Dann wieder der Schwenk zur Innenpolitik. Ein Zuhörer fragt, was die AfD vom bedingungslosen Grundeinkommen hält. Hellsterns Antwort: "Wir haben eher das Problem, dass die Bildung vernachlässigt wird." Kuhn wird noch deutlicher und greift wieder das Thema Flüchtlinge auf: "Wir brauchen keine Zuwanderung. Sondern wir müssen unsere Menschen befähigen, mit der Weiterentwicklung der Wirtschaft Schritt zu halten. Dazu gehört eine hervorragende Allgemeinbildung an den Schulen – denn sie ist die Grundlage, um sich später flexibel weiterbilden zu können. Es ist schon absurd: China überschwemmt die Welt mit Technik und Investitionen, und wir bezahlen 580 Millionen Euro Entwicklungshilfe an die." Hellstern: "Die Bürokraten haben aus der EU eine Bürokratisierungsmaschine gemacht und damit die Ungleichheit gefördert." Ein Zuhörer erhebt seine Stimme: "Es ist eine Frechheit, über die schwarze Null zu reden und über die riesige Staatsverschuldung redet keiner."

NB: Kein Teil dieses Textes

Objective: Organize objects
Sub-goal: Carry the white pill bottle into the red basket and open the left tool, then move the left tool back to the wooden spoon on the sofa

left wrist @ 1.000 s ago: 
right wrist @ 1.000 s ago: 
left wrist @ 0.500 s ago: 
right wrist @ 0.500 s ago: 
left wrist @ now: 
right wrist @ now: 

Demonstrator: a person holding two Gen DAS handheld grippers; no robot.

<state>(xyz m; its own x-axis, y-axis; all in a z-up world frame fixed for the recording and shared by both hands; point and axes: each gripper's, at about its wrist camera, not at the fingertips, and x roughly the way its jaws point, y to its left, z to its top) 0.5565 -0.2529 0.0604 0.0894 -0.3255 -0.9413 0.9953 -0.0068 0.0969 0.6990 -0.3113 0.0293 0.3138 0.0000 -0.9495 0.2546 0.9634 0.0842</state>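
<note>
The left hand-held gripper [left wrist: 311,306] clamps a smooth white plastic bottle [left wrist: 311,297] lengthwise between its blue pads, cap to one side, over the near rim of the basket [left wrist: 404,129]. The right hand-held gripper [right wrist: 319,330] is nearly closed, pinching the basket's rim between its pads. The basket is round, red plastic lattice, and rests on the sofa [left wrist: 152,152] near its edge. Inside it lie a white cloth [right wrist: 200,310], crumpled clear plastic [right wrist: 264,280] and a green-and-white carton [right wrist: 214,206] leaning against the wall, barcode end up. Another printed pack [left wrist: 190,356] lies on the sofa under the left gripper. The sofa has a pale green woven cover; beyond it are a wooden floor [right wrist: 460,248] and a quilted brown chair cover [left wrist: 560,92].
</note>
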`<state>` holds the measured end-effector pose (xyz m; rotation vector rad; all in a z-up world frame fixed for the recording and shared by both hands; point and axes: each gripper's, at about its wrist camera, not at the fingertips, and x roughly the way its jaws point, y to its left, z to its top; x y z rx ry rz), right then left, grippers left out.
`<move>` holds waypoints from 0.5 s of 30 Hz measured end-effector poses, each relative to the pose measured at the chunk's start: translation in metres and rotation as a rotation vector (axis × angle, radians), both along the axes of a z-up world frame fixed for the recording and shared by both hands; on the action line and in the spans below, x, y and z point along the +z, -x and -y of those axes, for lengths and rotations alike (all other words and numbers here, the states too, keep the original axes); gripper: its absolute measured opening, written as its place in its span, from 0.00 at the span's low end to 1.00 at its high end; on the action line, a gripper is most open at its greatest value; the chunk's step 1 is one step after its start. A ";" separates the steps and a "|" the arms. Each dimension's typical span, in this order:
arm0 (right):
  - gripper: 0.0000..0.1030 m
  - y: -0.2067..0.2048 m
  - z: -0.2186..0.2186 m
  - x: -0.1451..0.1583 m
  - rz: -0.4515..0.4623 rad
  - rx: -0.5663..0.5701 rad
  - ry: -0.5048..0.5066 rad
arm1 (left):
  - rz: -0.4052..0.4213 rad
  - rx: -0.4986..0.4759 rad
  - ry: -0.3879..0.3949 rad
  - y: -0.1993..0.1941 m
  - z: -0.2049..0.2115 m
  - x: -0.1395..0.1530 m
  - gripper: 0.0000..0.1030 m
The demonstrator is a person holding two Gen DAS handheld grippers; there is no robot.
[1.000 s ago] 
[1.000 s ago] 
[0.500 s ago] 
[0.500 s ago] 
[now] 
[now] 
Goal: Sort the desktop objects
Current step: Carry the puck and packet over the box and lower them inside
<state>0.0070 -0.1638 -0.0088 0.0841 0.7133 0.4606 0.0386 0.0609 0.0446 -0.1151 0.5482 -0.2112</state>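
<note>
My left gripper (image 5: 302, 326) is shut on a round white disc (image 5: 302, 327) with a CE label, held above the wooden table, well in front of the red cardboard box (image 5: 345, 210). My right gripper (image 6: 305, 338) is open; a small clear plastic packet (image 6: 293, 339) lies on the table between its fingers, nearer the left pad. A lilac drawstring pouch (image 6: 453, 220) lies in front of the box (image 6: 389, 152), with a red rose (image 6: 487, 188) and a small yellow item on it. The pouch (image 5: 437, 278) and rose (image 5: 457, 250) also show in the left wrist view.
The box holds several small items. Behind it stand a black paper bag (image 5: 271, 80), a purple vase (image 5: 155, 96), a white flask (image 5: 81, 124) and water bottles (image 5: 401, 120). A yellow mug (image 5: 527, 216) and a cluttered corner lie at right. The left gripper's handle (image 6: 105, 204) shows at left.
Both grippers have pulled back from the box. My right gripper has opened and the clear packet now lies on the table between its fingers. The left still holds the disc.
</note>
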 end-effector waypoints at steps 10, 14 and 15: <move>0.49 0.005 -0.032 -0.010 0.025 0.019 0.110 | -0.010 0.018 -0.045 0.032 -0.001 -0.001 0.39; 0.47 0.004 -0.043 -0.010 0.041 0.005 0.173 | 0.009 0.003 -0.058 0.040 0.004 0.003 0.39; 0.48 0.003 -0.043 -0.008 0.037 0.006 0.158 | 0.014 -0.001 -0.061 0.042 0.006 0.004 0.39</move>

Dann wird nach der Industrie 4.0 gefragt. Der Zuhörer: "Ich habe das Gefühl, das ist eine Lüge der Bundesregierung. Als Ablenkung von der Tatsache, dass die gerade unsere Autoindustrie ruinieren." Und wieder das Thema Flüchtlinge, diesmal von einem Zuhörer: "Dazu holt man 1,5 Millionen Flüchtlingen ins Land, die in anderthalb Jahren nicht nur Lesen und Schreiben lernen sollen. Dabei dauert das schon bei Kindern drei Jahre. Wie kann eine Politik so verantwortungslos sein?" Hellstern hat eine einfache Radikalisierungsformel parat: "Und diese Flüchtlinge sind dann frustriert. Werden radikal und zum Terrorproblem, weil sie den Anforderungen unserer Gesellschaft nicht gewachsen sind." Heinrich Kuhns Fazit zum Vortragsthema: "Das Wort Globalisierung verschleiert die Verantwortungslosigkeit der Staaten für ihr Volk!"

Atmosphäre hat sich aufgeheizt

Dann ist die öffentliche Fragerunde zu Ende. Die Atmosphäre im Raum? Sie hat sich aufgeheizt. Man spürt die Wut der Besucher, unter denen auch alle drei Ratsmitglieder der ULH-Fraktion (Hermann Walz, Rodolfo Panetta und Martin Raible) sind.

Und was ist die Bilanz der AfD nach der Veranstaltung in Horb für den Einzug in die Kommunalparlamente? Hellstern ist optimistisch: "Der Besuch in Horb war gut. Ich schätze, bis zu 40 Leute sind gekommen. Wie man hört, gibt es hier sehr kritische Bürger."